WHAT NEEDS TO BE DONE.
The word to find is "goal". State how many lines below contain it, giving only the number.

»»

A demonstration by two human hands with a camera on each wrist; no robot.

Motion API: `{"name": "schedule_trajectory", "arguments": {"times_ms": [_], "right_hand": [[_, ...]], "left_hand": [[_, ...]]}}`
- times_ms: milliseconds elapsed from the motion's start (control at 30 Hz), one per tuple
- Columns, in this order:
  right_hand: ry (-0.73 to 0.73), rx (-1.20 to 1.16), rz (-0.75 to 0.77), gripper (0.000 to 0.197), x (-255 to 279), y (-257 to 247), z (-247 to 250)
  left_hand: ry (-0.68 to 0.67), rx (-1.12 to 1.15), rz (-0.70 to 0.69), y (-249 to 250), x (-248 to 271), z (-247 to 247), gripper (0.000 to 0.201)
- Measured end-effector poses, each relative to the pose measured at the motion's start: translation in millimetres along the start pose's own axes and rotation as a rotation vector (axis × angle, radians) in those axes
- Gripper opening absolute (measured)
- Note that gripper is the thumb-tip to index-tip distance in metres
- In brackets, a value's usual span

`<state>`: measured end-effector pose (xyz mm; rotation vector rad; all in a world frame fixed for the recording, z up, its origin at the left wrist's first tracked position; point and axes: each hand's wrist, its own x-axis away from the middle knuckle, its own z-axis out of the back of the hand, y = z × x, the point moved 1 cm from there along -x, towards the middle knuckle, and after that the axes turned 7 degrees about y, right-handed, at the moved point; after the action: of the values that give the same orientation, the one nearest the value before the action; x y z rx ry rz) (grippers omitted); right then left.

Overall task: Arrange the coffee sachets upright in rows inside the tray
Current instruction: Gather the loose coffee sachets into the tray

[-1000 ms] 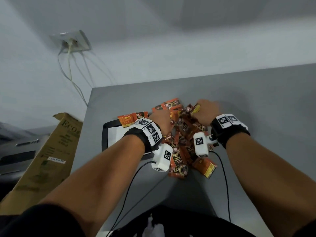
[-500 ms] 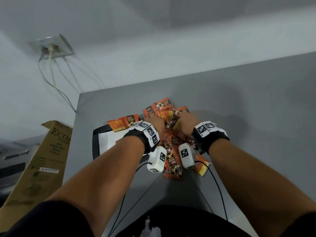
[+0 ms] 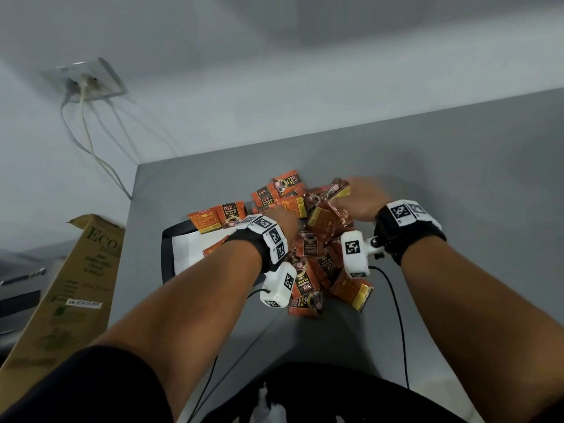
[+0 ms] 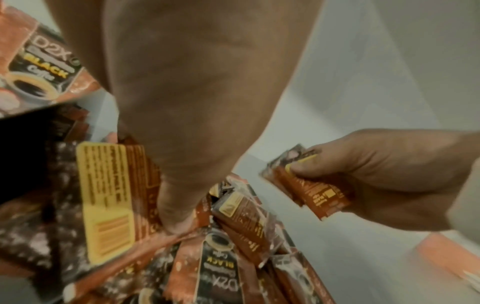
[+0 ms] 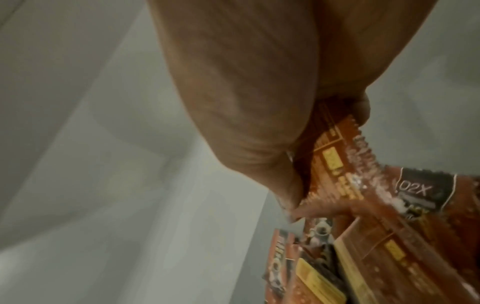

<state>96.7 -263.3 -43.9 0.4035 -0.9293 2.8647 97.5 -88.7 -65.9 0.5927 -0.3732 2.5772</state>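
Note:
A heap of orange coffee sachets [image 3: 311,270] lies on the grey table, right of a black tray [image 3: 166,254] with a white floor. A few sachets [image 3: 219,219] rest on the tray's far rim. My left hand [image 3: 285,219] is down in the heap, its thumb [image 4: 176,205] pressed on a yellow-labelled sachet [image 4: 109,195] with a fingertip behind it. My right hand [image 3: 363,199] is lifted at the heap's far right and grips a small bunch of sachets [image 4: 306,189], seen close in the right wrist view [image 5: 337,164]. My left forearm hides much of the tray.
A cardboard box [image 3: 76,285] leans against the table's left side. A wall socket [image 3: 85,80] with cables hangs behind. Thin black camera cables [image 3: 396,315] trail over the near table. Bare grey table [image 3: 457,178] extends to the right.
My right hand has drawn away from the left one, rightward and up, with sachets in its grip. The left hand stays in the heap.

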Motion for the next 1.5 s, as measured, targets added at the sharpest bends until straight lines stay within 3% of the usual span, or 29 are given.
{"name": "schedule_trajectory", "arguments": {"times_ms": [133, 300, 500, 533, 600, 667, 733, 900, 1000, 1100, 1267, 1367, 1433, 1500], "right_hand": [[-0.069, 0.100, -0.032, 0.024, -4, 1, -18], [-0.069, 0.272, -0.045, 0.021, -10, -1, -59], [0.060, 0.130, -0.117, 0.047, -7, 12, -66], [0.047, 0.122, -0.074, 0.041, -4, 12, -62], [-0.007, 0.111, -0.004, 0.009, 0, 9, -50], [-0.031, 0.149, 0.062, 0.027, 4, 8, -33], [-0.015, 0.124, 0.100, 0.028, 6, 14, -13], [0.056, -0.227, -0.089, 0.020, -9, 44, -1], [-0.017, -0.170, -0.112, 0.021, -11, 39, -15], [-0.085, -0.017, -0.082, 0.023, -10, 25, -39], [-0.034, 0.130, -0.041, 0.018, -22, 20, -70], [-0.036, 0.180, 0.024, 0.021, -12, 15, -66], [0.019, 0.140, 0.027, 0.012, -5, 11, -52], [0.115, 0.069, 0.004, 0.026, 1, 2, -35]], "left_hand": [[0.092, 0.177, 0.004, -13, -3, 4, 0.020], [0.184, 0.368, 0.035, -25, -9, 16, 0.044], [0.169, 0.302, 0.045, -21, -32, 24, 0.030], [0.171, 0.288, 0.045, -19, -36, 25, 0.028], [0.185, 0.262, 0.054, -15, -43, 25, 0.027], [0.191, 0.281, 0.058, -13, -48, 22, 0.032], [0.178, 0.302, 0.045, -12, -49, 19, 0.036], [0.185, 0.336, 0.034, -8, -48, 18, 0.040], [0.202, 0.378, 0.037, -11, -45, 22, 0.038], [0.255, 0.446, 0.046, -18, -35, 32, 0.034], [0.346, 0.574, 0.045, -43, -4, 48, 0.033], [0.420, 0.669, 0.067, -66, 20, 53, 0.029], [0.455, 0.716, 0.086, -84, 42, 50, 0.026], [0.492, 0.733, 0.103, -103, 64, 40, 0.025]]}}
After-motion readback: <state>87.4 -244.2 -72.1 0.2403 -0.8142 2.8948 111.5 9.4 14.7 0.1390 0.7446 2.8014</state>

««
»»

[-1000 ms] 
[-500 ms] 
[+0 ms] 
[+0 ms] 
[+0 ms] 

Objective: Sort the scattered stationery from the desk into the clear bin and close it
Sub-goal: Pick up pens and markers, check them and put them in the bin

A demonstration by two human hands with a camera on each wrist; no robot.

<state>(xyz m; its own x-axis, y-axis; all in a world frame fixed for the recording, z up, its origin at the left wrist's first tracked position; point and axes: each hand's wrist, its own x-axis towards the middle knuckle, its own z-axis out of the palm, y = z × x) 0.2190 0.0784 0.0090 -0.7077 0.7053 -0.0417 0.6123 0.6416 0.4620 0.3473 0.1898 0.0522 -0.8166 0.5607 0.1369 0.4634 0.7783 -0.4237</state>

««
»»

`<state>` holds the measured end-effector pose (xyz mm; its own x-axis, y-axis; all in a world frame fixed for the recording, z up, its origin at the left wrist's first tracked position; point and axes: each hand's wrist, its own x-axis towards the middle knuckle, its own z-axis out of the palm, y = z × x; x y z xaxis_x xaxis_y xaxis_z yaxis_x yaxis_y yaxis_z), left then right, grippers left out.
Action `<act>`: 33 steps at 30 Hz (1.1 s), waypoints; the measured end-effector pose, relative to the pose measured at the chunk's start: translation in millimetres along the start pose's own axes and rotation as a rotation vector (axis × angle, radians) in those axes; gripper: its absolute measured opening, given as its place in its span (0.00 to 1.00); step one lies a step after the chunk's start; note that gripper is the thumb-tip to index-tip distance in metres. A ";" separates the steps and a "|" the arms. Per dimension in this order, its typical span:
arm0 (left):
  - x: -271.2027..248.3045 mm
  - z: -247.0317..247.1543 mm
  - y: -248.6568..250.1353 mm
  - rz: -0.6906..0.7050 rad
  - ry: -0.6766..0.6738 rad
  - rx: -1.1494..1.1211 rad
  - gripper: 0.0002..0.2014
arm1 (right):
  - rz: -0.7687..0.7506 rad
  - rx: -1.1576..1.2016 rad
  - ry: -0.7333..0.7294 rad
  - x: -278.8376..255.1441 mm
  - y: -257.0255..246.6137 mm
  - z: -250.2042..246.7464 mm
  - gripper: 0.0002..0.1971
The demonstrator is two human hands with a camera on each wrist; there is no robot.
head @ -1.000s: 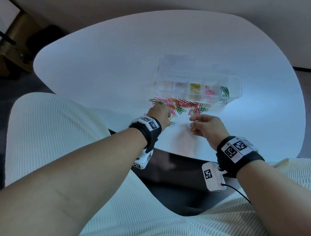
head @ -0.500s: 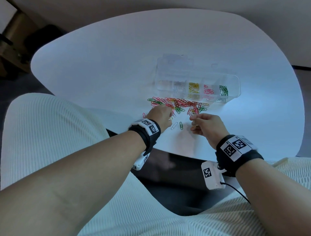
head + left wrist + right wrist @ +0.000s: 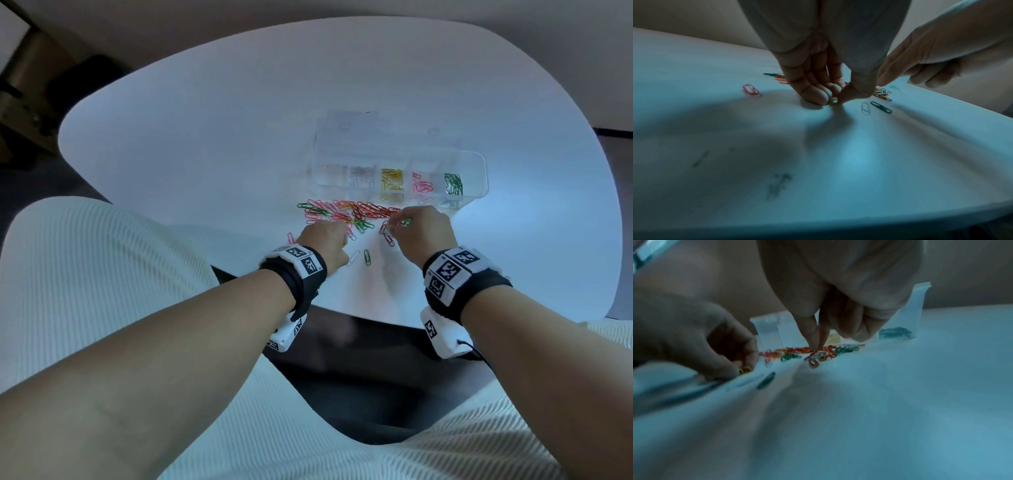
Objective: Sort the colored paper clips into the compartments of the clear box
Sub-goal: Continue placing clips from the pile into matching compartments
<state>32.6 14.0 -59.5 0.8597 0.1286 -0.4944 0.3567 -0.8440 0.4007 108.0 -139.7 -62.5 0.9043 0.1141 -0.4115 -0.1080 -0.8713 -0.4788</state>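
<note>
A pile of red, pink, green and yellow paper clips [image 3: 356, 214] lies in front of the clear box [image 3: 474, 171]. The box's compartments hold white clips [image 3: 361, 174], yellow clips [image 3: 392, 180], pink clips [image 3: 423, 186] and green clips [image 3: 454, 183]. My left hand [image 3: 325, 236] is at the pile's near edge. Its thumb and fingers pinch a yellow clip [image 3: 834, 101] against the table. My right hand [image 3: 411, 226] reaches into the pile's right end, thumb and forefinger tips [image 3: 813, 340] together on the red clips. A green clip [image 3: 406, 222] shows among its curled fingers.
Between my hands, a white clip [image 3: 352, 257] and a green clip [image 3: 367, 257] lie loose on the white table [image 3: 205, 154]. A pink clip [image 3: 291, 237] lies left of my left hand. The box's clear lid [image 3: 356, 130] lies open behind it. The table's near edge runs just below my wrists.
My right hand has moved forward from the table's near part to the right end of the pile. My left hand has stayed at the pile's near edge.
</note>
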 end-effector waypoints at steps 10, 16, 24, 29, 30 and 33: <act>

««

OUTPUT OF THE TASK.
2